The departments of trade and industry, and of economic development, as well as National Treasury has also aligned trade and competition policy with industrial policy.

By addressing price-fixing and other uncompetitive market behaviour, for example, in the steel industry, input costs for other manufacturers who use steel as a key ingredient in their production processes can be significantly reduced.

Trade policy can also boost local industrialisation by protecting domestic producers from unfair international competition. Local poultry producers, for example, are benefitting from anti-dumping duties on Brazilian chickens after it was found that Brazilian exporters were selling certain chicken products in the local market at lower than their production cost.


Why do we need an industrial policy?

IPAP forms a critical part of government’s strategy to restructure the economy and set it on a more value-adding and labour-intensive growth path.

Instead of exporting commodities such as platinum, iron ore, coal and manganese and then importing the value-added manufactured products, the aim is to reduce reliance on the production and export of “raw” commodities and increase the proportion of value-added goods manufactured locally.

IPAP aims to increase the growth of the production sectors, particularly manufacturing, which can play a critical role in driving income growth and employment.

“Studies have shown that manufacturing has the highest economic growth multipliers in the economy and a number of high employment multipliers,” said Nimrod Zalk, Deputy Director-General of dti’s Industrial Development Division.

“Manufacturing uses primary products and components, which must be produced in other productive sectors of the economy and then supplied to manufacturing companies,” he added. An investor opening a tomato processing plant would, for example, would benefit a range of sectors in the value chain. Beneficiaries would include farmers and their employees, fertiliser and pesticide producers, transportation companies, steel companies that manufacture cans and design companies that produce labels.

If the tomatoes were simply exported and processed elsewhere, a number of spill-over effects would be lost for domestic economy.

Production-driven growth is seen as a more sustainable growth path from an income-and employment growth-perspective. Instead of economic growth being driven by consumption-driven sectors – such as finance and insurance, real estate, communication, wholesale and retail, catering and accommodation – the aim of IPAP and various other government plans is to tilt South Africa’s growth path towards production-driven sectors, such as agriculture, mining, manufacturing and construction.

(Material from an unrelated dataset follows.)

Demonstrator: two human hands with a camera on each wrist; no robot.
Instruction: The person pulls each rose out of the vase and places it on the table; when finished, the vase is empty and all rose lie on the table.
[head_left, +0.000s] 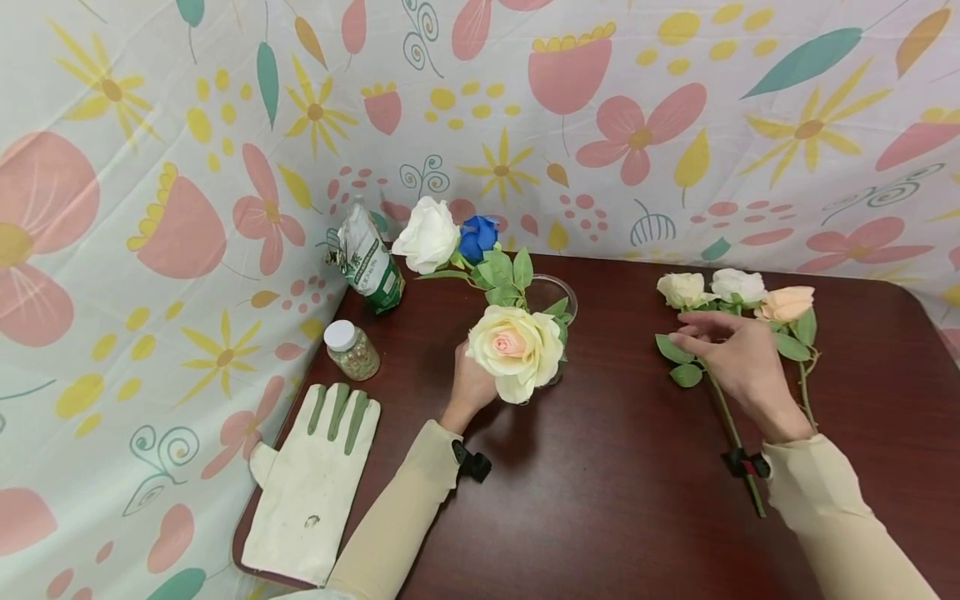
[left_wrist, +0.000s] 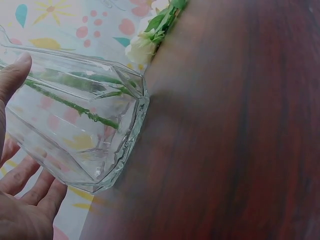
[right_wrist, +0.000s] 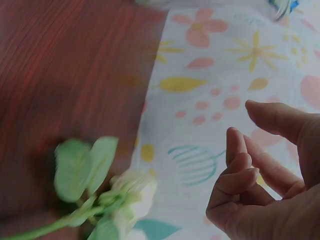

The aim is to tilt South Africa’s growth path more towards production-driven sectors such as agriculture, mining manufacturing and construction.


Growth multipliers

Specific sectors with some of the highest growth multiplier effects include food, textiles, apparel, wood and wood products and motor vehicles, parts and accessories.

Because the automotive production sector is seen as a significant job and growth multiplier, many governments around the world create incentives to attract investment in the sector. In South Africa, the automotive production sector contributed 6,2 per cent to the GDP in 2010 and employed 103 000 people directly. A further 200 000 people are employed in the retail and repair areas. The government’s support measures through IPAP has boosted the number of vehicles produced locally by about 19 per cent and has supported at least 33 524 jobs.